[Activity]: Take the data below. Output it exactly from its first line through the line containing "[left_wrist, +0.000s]".

[Supplied material]:
= Beginning of Section =

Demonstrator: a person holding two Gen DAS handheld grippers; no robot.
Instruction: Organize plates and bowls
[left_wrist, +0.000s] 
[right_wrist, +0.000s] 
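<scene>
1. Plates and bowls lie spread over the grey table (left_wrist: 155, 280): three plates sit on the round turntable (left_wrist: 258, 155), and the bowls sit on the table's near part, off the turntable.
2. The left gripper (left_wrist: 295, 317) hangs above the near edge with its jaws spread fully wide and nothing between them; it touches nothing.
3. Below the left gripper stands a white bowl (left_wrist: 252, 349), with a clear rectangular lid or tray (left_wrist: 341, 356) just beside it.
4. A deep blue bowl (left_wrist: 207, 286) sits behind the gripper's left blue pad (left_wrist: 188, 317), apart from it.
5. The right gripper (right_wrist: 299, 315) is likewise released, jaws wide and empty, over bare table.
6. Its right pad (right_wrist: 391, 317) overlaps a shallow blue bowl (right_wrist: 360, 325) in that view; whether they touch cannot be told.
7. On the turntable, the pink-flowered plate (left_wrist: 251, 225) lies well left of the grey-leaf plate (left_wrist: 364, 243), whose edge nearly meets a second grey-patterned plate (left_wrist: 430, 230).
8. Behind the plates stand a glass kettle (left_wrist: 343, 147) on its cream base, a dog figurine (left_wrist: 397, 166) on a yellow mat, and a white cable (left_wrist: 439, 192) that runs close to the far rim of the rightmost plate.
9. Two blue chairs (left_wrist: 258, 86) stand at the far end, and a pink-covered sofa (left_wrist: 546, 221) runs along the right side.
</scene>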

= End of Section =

[Exercise solution]:
Demonstrator: a person holding two Gen DAS handheld grippers; no robot.
Instruction: Organize plates and bowls
[left_wrist, +0.000s] 

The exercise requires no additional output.